Брат, ясное дело, на службе. Энсин[7] Карванонского полка мечтал о блистательной военной карьере, спасении жизни самого короля и, таким образом, восстановлении родовой чести. Мечты и устремления эти, в отличие от деятельности его бестолковой сестрицы, матушка всячески поддерживала и поощряла.

Отец целыми днями или пропадал по делам, или безвылазно сидел в кабинете, разложив бумаги, как дама юбки. Кровь виконтов Рейвенов текла в его жилах, заставляя бросать все силы на приумножение, а если вернее, воссоздание семейного состояния. В чем-то он весьма преуспел.
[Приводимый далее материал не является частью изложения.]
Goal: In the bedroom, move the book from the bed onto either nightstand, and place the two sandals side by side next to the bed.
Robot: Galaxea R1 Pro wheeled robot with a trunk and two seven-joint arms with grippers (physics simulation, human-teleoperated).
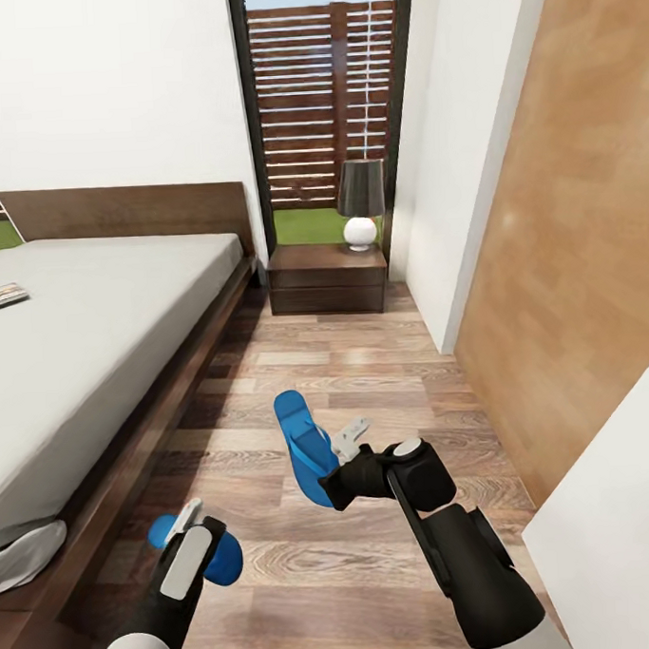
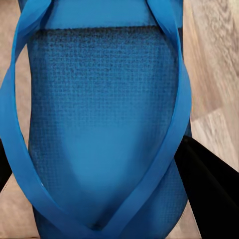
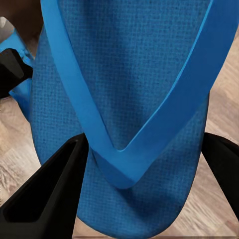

Родовое поместье за пятнадцать лет фактически воскресло из небытия, начав приносить доход, достаточный для того, чтобы родители по окончании ссылки смогли перебраться в столицу и обеспечить нам жизнь пусть не роскошную, но минимально соответствующую людям нашего положения.

Маменька же взвалила на себя непосильную ношу возвращения семьи Рейвен в столичное аристократическое общество. Старые подруги, давние знакомства, «случайные» встречи в парках, ни к чему не обязывающие утренние визиты и щебетанье за чашечкой чая. Дело осложняли мы с братом — оба еще не обзаведшиеся собственной семьей. Почтенные леди не без оснований полагали, что виконтесса Рейвен не прочь выгодно пристроить чад, но выгода в таком браке была бы исключительно односторонняя, а потому встречали матушку радушно, но на ужины и приемы звать не торопились.